Even if you never communicated “Ted’s interpretation of scripture” to anyone else, but simply retained it within your own mind, your interior beliefs about the doctrines which scripture contains will have been filtered through your own set of background assumption, expertise (or lack) in the biblical languages, etc., etc. Every claim you have made on this site about “what scripture teaches” (as if it just leapt off the page without filtering through your mind or someone else’s before becoming communicable concepts) is nothing less than Ted Bigelow’s personal *interpretation* of the words, sentences, paragraphs and books of scripture. There is no getting around that fact. The question is not whether we receive the truths of scripture through the lens of some human (perhaps divinely assisted) interpretation thereof.
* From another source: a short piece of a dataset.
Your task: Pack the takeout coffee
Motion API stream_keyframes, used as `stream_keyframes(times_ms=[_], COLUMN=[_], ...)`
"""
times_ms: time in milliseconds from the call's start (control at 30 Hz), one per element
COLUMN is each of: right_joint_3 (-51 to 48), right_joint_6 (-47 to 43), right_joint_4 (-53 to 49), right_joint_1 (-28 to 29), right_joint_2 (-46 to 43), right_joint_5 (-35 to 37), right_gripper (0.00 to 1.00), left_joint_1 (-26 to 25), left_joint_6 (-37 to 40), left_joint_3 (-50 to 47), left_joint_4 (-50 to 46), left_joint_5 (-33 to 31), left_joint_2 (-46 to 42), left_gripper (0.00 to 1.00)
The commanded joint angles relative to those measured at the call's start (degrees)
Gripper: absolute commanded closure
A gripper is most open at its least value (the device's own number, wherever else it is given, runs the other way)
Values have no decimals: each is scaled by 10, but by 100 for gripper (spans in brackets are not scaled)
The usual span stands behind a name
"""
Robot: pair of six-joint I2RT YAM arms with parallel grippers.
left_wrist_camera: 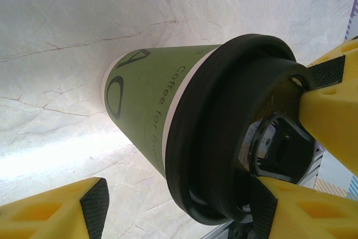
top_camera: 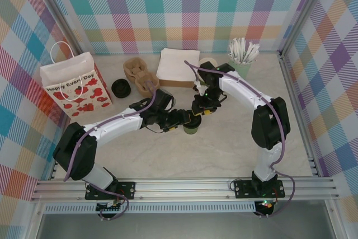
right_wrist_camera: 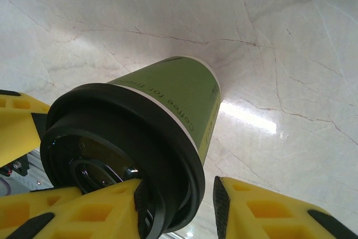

We do and we must – full stop. The only question is *whose* interpretation?
For this reason, you cannot credibly suggest that you alone, unlike confessional Reformed and Catholic Christians (and however other many communions you wish to name), are exempt from necessarily operating within an interpretive tradition/paradigm, so that you alone imbibe the pure, un-interpreted, sap of scripture acting as its own “defining definition” (whatever that would mean). Until someone reads and interprets the words, no concepts, propositions, doctrines, emerge for belief. A book just sits on a table – inert. Only when the words in a book are interpreted by a person(s) does an object of belief or assent become re-cognizable. No, you most definitely operate within an interpretive tradition – your own.
Therefore:
Any interpretation of Scripture that leads Ted Bigelow away from Ted Bigelow’s personal interpretive doctrines gets the same response from Houston. Fill in the blank with what you choose: *Ted Bigelow-ism*, 3FU, RCC magisterial Tradition, Orthodox tradition, Confession x, etc.
You are not exempt, nor is any biblicist, from this situation.